Thomas und Regina, die Mitarbeiter der Detektei Umschau, haben jeder für sich begonnen, Ortschaften der Umgebung der Landstraße abzufahren. Nach den Parkplätzen von Gaststätten, Restaurants, Imbißbuden und desgleichen haben Thomas und Regina geschaut, nach Schildern von Hotels, Wohngelegenheit Ausschau gehalten. Auf den verschiedensten Autostellplätzen, daß Thomas und Regina herumgelatscht sind.

Dann war es Thomas, dem das Unverhoffte passierte. Mit der Taschenlampe leuchtete Thomas auf das Nummernschild von Frau Ramona Gleibts blauem Wagen.

Das Fahrzeuginnere war verlassen, das Fahrzeug abgesperrt.

Mit seinem Phone telefonierte Thomas Regina herbei. Dann brachte Thomas erst mal einen Peilsender unter Frau Ramona Gleibts Auto an.

Weil die Beschattung Frau Ramona Gleibts bis dahin leicht war, hatten wir darauf verzichtet, so ein Teil bei Frau Ramona Gleibt anzubringen. Aber jetzt hatten sich bei Frau Ramona Gleibt Dinge ereignet, die das Anbringen solch eines Senders unbedingt notwenig machten.

Nachdem sie beide wieder zusammengetroffen waren, sind Thomas und Regina zusammen zur Eingangstüre des Hotels Bertha.
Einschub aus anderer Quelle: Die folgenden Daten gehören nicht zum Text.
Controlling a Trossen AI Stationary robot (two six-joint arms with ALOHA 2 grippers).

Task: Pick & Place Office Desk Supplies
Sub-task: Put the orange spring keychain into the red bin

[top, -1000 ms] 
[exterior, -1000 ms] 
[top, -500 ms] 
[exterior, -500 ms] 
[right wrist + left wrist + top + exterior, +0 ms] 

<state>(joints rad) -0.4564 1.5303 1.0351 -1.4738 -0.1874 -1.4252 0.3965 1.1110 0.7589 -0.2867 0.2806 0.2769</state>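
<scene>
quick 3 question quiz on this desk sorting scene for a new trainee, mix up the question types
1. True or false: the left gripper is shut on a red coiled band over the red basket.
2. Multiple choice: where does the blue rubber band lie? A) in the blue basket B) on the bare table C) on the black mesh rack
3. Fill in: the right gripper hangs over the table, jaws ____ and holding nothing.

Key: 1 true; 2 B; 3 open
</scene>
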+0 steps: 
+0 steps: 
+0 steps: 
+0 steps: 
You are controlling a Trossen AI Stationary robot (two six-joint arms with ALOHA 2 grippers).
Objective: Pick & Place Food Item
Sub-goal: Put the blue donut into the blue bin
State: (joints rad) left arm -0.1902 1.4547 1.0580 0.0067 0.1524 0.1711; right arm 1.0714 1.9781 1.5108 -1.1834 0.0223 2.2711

Gegen zweiundzwanzig Uhr dreißig, daß Thomas und Regina das Hotel Bertha betreten haben.

Nach der Bedienung hinter der Rezeption wurde geklingelt. Eine Dame in schwarzem Anzug, schwarzer Krawatte ist aus der Türe eines rückwärtigen Raums herausgekommen.

Thomas fragte, ob noch Zimmer frei wären. Ja, Zimmer wären noch frei, wurde Thomas geantwortet.

Je ein Hotelzimmer nahmen Thomas und Regina sich für die Nacht, zahlten im voraus.

Ein Foto von Frau Ramona Gleibt brachte Thomas zum Vorschein, stellte die Frage, ob die Dame auf der Fotografie im Hotel Bertha ein Zimmer genommen hätte. Oder der Mann das getan hätte, in dessen Begleitung die Frau war.

Die Empfangsdame meinte zu Thomas und Regina, daß es den Mitarbeitern des Hotels grundsätzlich nicht gestattet sei, an Privatleute Auskünfte über Gäste des Hotels Bertha zu geben.

Mit dieser Auskunft gaben Thomas und Regina sich auch zufrieden, fuhren im Lift hoch auf ihre Zimmer.

 

Gegen sechs Uhr in der Frühe am nächsten Morgen, gestern also, sind Thomas und Regina aufgestanden.

Regina hat das Hotel Bertha gegen dreiviertel sieben Uhr verlassen, sich zu ihren Auto begeben. Außerhalb des Hotel Bertha-Gelände hat Regina ihr Fahrzeug seitlich der Straße hingeparkt, daß Regina die Aus- und Einfahrt des Hotel Berthas überblicken konnte.